What Sayreville Teaches Us About High-School Locker Rooms

Josh Dawsey & Sharon Terlep:

Inside the Sayreville War Memorial High School locker room where prosecutors say younger football players were sexually abused as part of hazing rituals, older students ran the show. Adults rarely visited, according to former and current players.

At high schools across the country, adult-free locker rooms aren’t uncommon. And Sayreville’s is far from the first to become an alleged crime scene. From Vermont and California to New York and Indiana, largely unsupervised athletes have allegedly engaged in incidents of locker-room impropriety serious enough to result in criminal charges.

But the solution isn’t as simple as it may sound.
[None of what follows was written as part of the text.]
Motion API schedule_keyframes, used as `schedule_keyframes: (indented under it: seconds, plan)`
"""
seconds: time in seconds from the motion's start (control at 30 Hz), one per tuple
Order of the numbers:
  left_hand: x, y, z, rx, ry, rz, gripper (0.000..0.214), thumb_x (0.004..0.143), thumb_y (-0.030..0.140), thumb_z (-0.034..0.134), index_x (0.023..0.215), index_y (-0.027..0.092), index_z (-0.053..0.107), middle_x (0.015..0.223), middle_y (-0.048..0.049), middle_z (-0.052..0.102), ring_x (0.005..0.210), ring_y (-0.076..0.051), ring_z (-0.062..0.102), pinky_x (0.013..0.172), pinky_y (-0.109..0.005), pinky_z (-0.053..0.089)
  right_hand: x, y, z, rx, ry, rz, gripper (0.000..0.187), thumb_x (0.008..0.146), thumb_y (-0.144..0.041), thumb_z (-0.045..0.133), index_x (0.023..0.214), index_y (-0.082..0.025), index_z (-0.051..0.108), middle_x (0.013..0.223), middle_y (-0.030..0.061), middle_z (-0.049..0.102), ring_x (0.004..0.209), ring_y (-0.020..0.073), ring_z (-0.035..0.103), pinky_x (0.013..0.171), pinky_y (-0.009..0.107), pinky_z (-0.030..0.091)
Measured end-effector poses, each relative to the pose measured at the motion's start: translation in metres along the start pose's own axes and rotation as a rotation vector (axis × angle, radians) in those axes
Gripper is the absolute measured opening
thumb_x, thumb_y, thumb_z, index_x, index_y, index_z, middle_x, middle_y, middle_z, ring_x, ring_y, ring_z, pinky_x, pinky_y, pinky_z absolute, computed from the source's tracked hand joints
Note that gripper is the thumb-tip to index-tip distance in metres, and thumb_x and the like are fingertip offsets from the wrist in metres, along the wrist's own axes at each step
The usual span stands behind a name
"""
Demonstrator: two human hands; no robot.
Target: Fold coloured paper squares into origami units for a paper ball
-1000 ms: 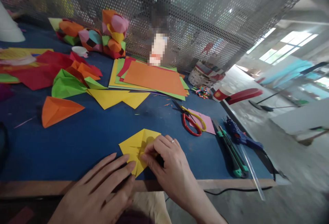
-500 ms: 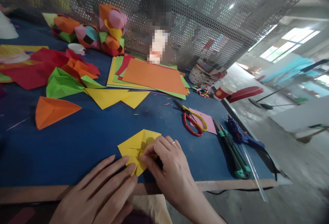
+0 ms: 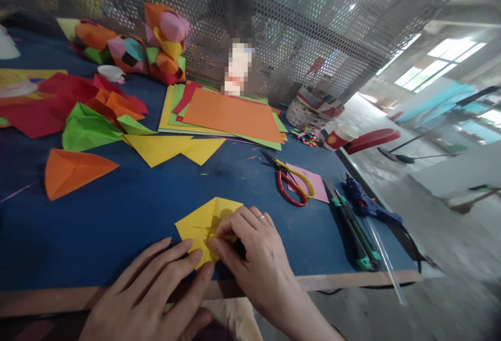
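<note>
A folded yellow paper [image 3: 203, 221] lies near the front edge of the blue table [image 3: 117, 216]. My right hand [image 3: 254, 252], a ring on one finger, pinches a fold of this paper with fingers curled together. My left hand [image 3: 156, 289] lies flat beside it, fingers stretched out, fingertips pressing the paper's lower corner.
Red-and-yellow scissors [image 3: 291, 182] lie on a pink slip to the right, then a green utility knife [image 3: 354, 231] and a blue glue gun [image 3: 368, 206]. A stack of coloured sheets [image 3: 230, 114], folded paper pieces [image 3: 78, 169] and paper models [image 3: 164, 44] stand before a perforated metal screen.
Both hands stay on the yellow paper, with only slight finger shifts. The view has drifted a little, moving the table things leftward.
</note>
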State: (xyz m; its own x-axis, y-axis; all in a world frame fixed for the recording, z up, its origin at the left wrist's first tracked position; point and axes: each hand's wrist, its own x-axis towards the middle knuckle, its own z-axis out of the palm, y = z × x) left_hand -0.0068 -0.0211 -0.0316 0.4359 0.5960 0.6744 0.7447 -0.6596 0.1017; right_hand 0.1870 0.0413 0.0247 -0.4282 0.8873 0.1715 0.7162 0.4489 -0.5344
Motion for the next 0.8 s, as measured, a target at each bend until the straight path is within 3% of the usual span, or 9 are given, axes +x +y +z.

In many cases, lack of adult supervision reflects administrative fear that grown-ups in the locker room could prey on children or face accusations to that effect, say some coaches and experts. Stationing adults in kids’ locker rooms “could bring a different set of issues or accusations,” said Chris Sampson, superintendent of an Indianapolis-area district embroiled in its own locker-room-related scandal.

In the wake of cases such as Sayreville, where seven older students face juvenile criminal charges of assaulting younger students, some victims, experts and school administrators are calling for rules requiring stricter supervision. The locker room is where students are most vulnerable, they say, making it the last place that supervisors ought to ignore.